ENGINEERING VERSION LOG · 2026.07
From dictation to a Voice Inbox
The mobile product should not duplicate desktop dictation. One recording becomes a useful object while preserving what the user actually said.
01 · PRODUCT HYPOTHESIS
Mobile needs its own interaction model
Desktop InkTyper sends speech into the active text field. Mobile is better framed as a Voice Inbox: each recording becomes a note, task, idea, or meeting record and then enters the appropriate workflow.
02 · DATA CONTRACT
The raw transcript is the immutable fact layer
Classification, titles, due dates, and formatting are derived views. They may be edited or regenerated, but never silently replace the original speech. The contract returns transcript, objects, quality, and timing_ms together.
03 · REFERENCE CLIENT
Validate the full path in a real client
- Authenticated cloud transcription.
- A local Voice Inbox with four object types.

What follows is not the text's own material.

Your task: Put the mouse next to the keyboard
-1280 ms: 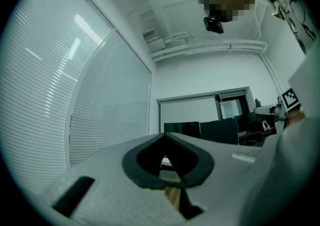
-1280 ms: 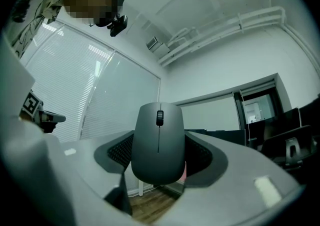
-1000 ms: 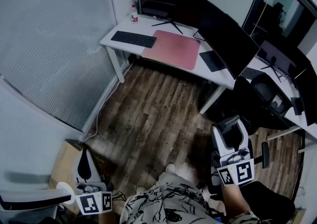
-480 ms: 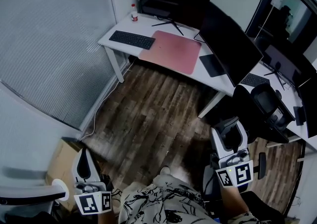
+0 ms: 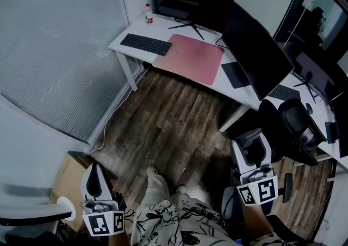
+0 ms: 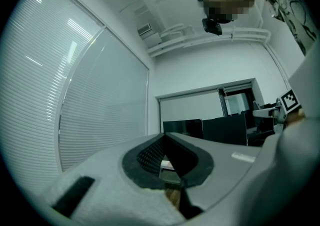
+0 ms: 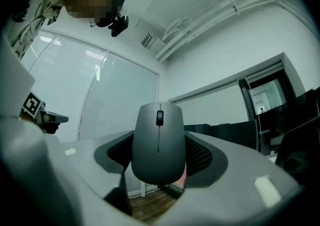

- Editable transcript preview, copy, and system sharing.
- A simple local classifier first; schema-bound API output in production.
04 · B2B PILOT
Turn internal capability into a bounded evaluation
A pilot uses representative Chinese and English clips to compare latency, transcription quality, and structured output. Delivery may be a hosted endpoint or private Docker deployment; a technical evaluation comes before a commercial commitment.
EVIDENCE · DIAGNOSIS
What the evidence establishes—and what it does not
The experiment established one durable boundary: the raw transcript is the fact layer; tasks, titles, summaries, and formatting are derived views. Mobile should not copy the desktop overlay. It needs system-input, voice-inbox, and follow-on object workflows of its own.
OPERATIONS · OPEN WORK
Failure behavior and the next verification gate
Android can use an InputMethodService for system-wide entry. An iOS third-party keyboard cannot capture the microphone directly, so a companion app, Shortcut, or system entry point must record before the keyboard extension inserts a recent result. The B2B contract must preserve transcript, derived objects, quality, and stage timing.
- Failure visibility
- Every fallback needs a reason code and stage timing. A successful final transcript must not erase evidence that real-time, AI, or paste failed first.
- Release evidence
- Keep request ID, actual model, node, queue, upload, ASR, AI, and delivery timing together so a regression can be reconstructed end to end.